Weniger Plus als ein Lokführer Kolumne

Zugegeben, wer durchschnittlich zwischen 76 000 und 97 000 Euro pro Jahr verdient, hat eigentlich keinen Grund zu jammern (siehe Seite 1 und 48). Auch wenn rund 20 Prozent dieses Einkommens an Leistungsziele gekoppelt sind, lässt sich davon gut leben.

Allerdings erleben IT-Spitzenkräfte zurzeit eine enorme Nachfrage. Headhunter rennen ihnen förmlich die Bude ein. Die so Umworbenen, ist zu hören, können den Hubraum ihres Dienstwagens und den variablen Anteil ihres Entgelts fast allein bestimmen. Bei den Gehältern selbst bleiben die Arbeitgeber aber trotz extremen Fachkräftemangels auf dem Teppich. Im Schnitt verdienen IT-Manager den Datenbanken von Personalmarkt zufolge vier Prozent mehr als 2007.
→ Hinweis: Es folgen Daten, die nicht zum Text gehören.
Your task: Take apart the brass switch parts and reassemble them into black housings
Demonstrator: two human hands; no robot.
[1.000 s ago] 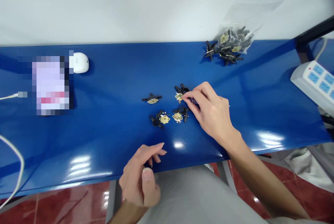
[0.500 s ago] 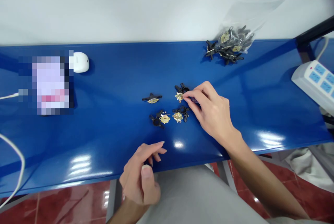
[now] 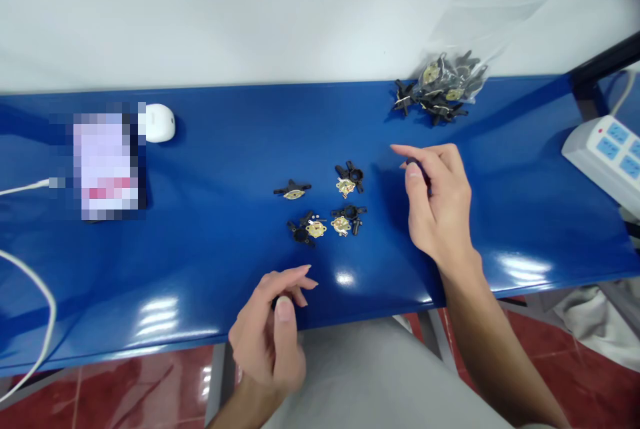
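Observation:
My right hand [image 3: 443, 199] is raised over the table, right of the small parts. Its fingers curl around a small dark piece [image 3: 416, 163], mostly hidden, so its kind is unclear. My left hand [image 3: 273, 329] hovers at the table's front edge, fingers loosely bent and apart, with no held thing visible. Between the hands lie brass-coloured plates, each beside black plastic housings: an upper-right plate [image 3: 345, 186], a lower-right plate [image 3: 341, 225] and a lower-left plate [image 3: 316, 229]. A black bracket with a brass plate [image 3: 293, 191] sits at upper left. Tiny pins and bits lie around them.
A clear plastic bag [image 3: 470, 79] with similar parts leans on the wall, and loose black parts [image 3: 437, 109] lie before it. A white power strip [image 3: 603, 155] is at right. At left are a blurred phone [image 3: 107, 165], a white case [image 3: 160, 123] and a white cable [image 3: 47, 302].
My right hand has drawn back to the right from the upper-right brass plate, keeping the dark piece in its fingers. My left hand has barely moved.

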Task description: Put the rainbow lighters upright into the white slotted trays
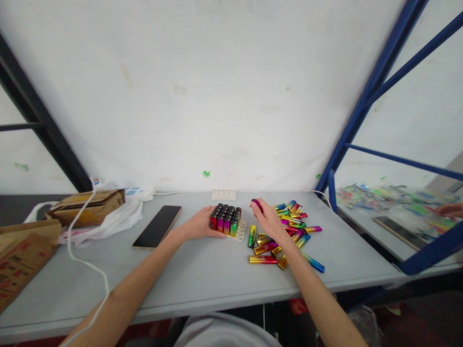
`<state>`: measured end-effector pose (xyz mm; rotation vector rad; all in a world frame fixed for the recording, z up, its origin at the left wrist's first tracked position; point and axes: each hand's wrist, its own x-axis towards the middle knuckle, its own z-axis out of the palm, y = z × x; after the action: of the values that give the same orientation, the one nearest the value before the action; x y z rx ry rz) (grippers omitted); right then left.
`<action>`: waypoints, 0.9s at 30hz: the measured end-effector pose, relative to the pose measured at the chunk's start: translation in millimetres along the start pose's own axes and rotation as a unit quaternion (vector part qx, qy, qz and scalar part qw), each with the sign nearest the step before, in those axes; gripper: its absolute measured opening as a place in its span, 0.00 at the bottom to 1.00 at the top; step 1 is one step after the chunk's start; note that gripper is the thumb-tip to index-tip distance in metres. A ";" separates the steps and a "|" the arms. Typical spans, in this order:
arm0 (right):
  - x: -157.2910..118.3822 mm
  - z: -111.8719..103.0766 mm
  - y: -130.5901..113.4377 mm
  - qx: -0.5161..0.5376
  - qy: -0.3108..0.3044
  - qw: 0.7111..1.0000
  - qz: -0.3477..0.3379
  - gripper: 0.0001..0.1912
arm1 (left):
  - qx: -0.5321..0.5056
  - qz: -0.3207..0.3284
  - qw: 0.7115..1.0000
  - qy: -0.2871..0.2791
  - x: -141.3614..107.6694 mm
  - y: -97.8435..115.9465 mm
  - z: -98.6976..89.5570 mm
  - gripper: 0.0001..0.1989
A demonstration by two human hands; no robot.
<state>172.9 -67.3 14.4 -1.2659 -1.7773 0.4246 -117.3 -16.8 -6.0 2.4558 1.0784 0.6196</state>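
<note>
Upright lighters (226,222) with black tops and shiny coloured bodies stand in rows in a white tray (240,232) with holes. Several holes along its right side show bare. My left hand (201,223) curls around the left side of this block, its thumb along the near edge. Held in the fingers of my right hand (268,220) is a purple-red lighter (257,204), raised above the table to the right of the tray. Below that hand lies a heap of loose metallic lighters (266,247); my forearm hides some of them. A green lighter (252,236) lies between tray and heap.
A second white tray (223,194) lies by the wall. Left of my hand is a dark phone (157,226). Cardboard boxes (87,207), a plastic bag and a white cable (88,266) occupy the left. Past the blue frame (347,130), a person's hand (450,210) shows.
</note>
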 end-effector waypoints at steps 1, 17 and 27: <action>-0.2 0.8 0.8 0.003 -0.019 1.000 -0.018 0.19 | -0.002 0.003 1.000 0.001 0.2 -0.3 0.3 0.41; -1.3 0.3 -0.5 -0.180 -0.115 0.976 -0.052 0.13 | -0.001 0.005 1.000 0.009 -0.4 -0.1 0.5 0.41; -2.0 1.5 0.0 -0.215 -0.146 0.965 -0.032 0.11 | 0.002 -0.002 1.000 0.006 0.1 -3.2 1.9 0.42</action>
<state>171.8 -68.7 12.7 -1.4940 -2.2410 0.1985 -118.1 -15.1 -9.2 2.4553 1.0894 0.6321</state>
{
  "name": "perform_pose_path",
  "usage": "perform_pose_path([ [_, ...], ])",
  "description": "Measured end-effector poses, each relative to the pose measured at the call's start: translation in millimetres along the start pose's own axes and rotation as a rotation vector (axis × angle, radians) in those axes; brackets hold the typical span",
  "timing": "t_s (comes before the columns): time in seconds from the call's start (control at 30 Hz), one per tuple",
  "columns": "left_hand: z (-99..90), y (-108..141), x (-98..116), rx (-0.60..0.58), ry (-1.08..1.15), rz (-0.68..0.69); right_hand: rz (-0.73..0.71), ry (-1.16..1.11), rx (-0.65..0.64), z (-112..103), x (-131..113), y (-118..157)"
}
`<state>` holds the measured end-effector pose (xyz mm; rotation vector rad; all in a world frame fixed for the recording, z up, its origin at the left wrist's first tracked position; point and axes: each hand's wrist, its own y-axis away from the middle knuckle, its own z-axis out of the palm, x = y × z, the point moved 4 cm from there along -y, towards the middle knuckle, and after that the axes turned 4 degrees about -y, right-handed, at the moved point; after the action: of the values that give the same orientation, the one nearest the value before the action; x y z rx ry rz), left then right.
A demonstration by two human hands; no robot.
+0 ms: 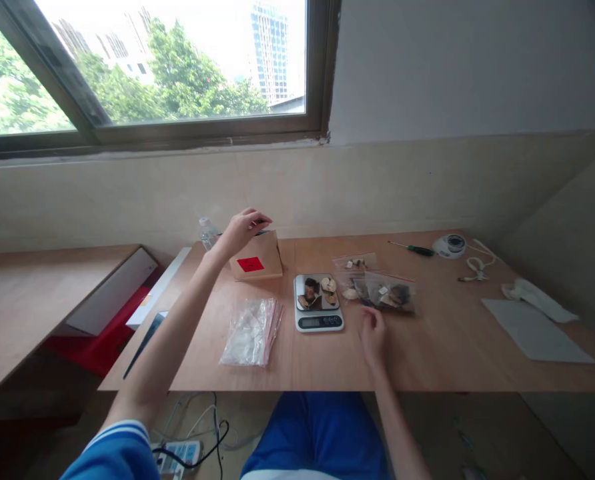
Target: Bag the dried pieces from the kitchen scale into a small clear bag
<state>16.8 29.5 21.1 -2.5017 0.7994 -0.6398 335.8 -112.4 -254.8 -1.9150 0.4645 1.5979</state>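
My left hand (247,225) is raised over the top of an open cardboard box (272,259) with a red label. Its fingers pinch a small dark piece (261,221). On the table right of the digital kitchen scale (320,324) rests my right hand (373,328), loosely curled, with nothing visible in it. Dark and pale dried slices (329,285) lie on the weighing plate. Just beyond my right hand are zip bags (392,293) of similar dried pieces. Empty clear zip bags (250,333) lie flat left of the scale.
A plastic bottle (207,232) stands behind the box. At the back right are a green-handled screwdriver (420,251) and a white dome camera (450,245) with its cable. A grey sheet (535,330) and a white cloth-like bundle (540,299) lie at the right. Cables (217,427) hang below the table.
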Motion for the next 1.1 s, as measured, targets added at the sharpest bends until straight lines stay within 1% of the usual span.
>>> perform_pose_path([
  [0.07, 28.4, 18, 12, 0.029, 0.098, 0.027, -0.008, -0.006, -0.001, 0, 1, -1],
  [0.13, 67.8, 42, 15, -0.002, 0.161, 0.033, -0.019, -0.014, -0.002, 0, 1, -1],
  [0.17, 89.8, 54, 13, -0.045, 0.196, 0.008, -0.02, -0.014, -0.003, 0, 2, -1],
  [0.23, 131.5, 77, 5, -0.121, 0.254, -0.103, -0.016, -0.007, 0.003, 1, 3, -1],
  [0.27, 150.1, 87, 0, -0.164, 0.28, -0.172, -0.014, -0.007, 0.008, 1, 4, -1],
  [0.3, 165.4, 96, -4, -0.179, 0.298, -0.258, -0.013, -0.01, 0.012, 1, 5, -1],
  [0.33, 176.8, 103, -7, -0.162, 0.293, -0.306, -0.014, -0.014, 0.013, 1, 5, -1],
  [0.4, 192.7, 112, -10, -0.137, 0.285, -0.372, -0.02, -0.022, 0.01, 2, 6, -1],
  [0.5, 202.0, 116, -11, -0.104, 0.268, -0.42, -0.029, -0.019, -0.004, 2, 6, -1],
  [0.6, 199.2, 121, -19, -0.072, 0.227, -0.469, -0.031, -0.023, 0.006, 2, 6, -1],
  [0.67, 195.2, 126, -26, -0.095, 0.203, -0.479, -0.026, -0.025, 0.006, 2, 6, -1],
  [0.73, 191.9, 132, -32, -0.151, 0.191, -0.464, -0.019, -0.02, -0.003, 2, 5, -1],
  [0.83, 188.8, 139, -33, -0.208, 0.176, -0.437, -0.016, -0.01, 0.003, 2, 4, 0],
  [0.97, 189.6, 142, -29, -0.209, 0.183, -0.449, -0.024, -0.019, -0.001, 3, 3, 0],
  [1.1, 189.5, 141, -32, -0.198, 0.245, -0.504, -0.028, -0.021, -0.009, 3, 3, 0],
])
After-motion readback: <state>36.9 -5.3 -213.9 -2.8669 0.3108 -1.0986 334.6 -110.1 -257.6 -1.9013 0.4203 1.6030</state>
Gemessen an der Knappheit dieser Experten, erscheint das Plus gering. Vor allem wenn man es mit den Zuwächsen vergleicht, die in anderen Branchen erzielt worden sind, in denen keineswegs die gleiche Personalnot herrscht. So bekommen die Stahlarbeiter laut jüngster Tarifeinigung 5,2 Prozent mehr Lohn, im Einzelhandel wird ebenfalls fünf Prozent mehr verdient, und die Lokführer haben ja bekanntlich nach monatelangem Streit rund elf Prozent mehr auf dem Konto.

In absoluten Zahlen verdienen IT-Manager viel mehr als Stahlarbeiter. Trotzdem dürfen auch prozentuale Zuwächse verglichen und als Indikator hergenommen werden für die Wertschätzung, der sich eine bestimmte Berufsgruppe zurzeit erfreut. Folgt man dieser Logik, haben IT-Manager ein geringeres Ansehen als Stahlarbeiter, Beschäftigte im Einzelhandel oder eben besagte Lokführer. (Allerdings soll hier nicht unerwähnt bleiben, dass auch trotz miesen Images klotzig zugelegt werden kann: Deutsche Vorstände verdienten 2007 durchschnittlich 17 Prozent mehr als im Vorjahr).

Selbst wenn berücksichtigt wird, dass Personalchefs einen ähnlich extremen Anstieg der Gehälter wie zur Jahrtausendwende verhindern wollen, drücken vier Prozent Zuwachs zu wenig Wertschätzung aus. Dieser vergleichsweise magere Aufschlag sendet ein deutliches Signal des "So sehr gebraucht werdet ihr auch nicht" an alle, die schon in der IT arbeiten, und vor allem an die, die sich (bisher) mit dem Gedanken tragen, in dieser faszinierenden Szene einen Job zu suchen und sich dafür ausbilden zu lassen.

Von daher verwundert es überhaupt nicht, dass wir zu wenig Informatikstudenten in Deutschland haben und viel zu wenig Fachkräfte. Natürlich ist das Gehalt nicht der wichtigste Faktor, wenn sich Leute für einen Beruf entscheiden. Die Wertschätzung, die es ausdrückt, aber hat einen sehr wesentlichen Einfluss.